▸ What you need to do
Filter the listing below for "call" and report every line that has it.

▸ Given data
============================================================

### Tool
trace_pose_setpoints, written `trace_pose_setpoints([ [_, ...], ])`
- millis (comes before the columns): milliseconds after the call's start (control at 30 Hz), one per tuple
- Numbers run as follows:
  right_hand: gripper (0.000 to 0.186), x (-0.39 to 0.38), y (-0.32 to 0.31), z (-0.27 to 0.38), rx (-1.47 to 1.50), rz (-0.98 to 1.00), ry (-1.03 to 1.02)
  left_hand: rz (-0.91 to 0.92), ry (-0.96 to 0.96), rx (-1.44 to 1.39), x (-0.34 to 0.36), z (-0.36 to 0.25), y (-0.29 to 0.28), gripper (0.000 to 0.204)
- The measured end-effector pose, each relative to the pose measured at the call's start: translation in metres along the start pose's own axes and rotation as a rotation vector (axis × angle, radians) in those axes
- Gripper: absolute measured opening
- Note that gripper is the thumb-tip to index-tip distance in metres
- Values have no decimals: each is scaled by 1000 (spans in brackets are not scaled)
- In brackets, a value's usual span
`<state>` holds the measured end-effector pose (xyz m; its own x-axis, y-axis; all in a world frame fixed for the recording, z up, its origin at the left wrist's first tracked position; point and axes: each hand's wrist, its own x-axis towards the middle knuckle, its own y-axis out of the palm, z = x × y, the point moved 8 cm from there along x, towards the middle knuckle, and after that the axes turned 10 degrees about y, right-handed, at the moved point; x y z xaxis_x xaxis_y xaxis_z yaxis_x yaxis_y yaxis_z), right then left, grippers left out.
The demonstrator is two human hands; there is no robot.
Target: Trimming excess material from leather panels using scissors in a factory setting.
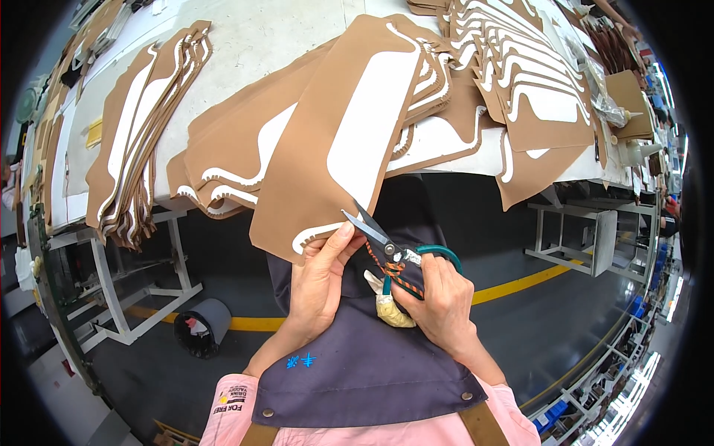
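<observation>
My left hand is closed, thumb and fingers pinching the near edge of a brown leather-like panel with a white inner area. The panel slopes from the stack on the table down toward me. In my right hand is a pair of scissors with teal handles, orange-and-black cord wound about them and a pale wrapping on one handle. Their blades stand apart, the tips beside my left thumb at the panel's near edge. Whether the blades touch the panel, I cannot tell.
More brown panels lie in a stack under the held one. Other piles are on the left and right of the white table. A dark bin stands on the floor below, near a yellow line.
</observation>
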<state>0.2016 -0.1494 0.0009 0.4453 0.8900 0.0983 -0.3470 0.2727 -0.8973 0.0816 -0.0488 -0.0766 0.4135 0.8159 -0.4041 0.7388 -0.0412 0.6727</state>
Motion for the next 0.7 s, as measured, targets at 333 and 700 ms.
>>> trace_pose_setpoints([
  [333,47,10,-9,-2,25,33,-3,-8,33,-24,-4,-2,3,17],
  [700,47,3,-3,-5,20,23,31,-9,91,1,0,2,5,18],
])
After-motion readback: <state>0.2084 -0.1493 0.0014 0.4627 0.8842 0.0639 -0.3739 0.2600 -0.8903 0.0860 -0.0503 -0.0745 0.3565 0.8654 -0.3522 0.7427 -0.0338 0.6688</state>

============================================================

▸ Result of this exercise
- millis (comes before the columns): milliseconds after the call's start (control at 30 Hz), one per tuple
- The measured end-effector pose, each relative to the pose measured at the call's start: translation in metres along the start pose's own axes and rotation as a rotation vector (axis × angle, radians) in those axes

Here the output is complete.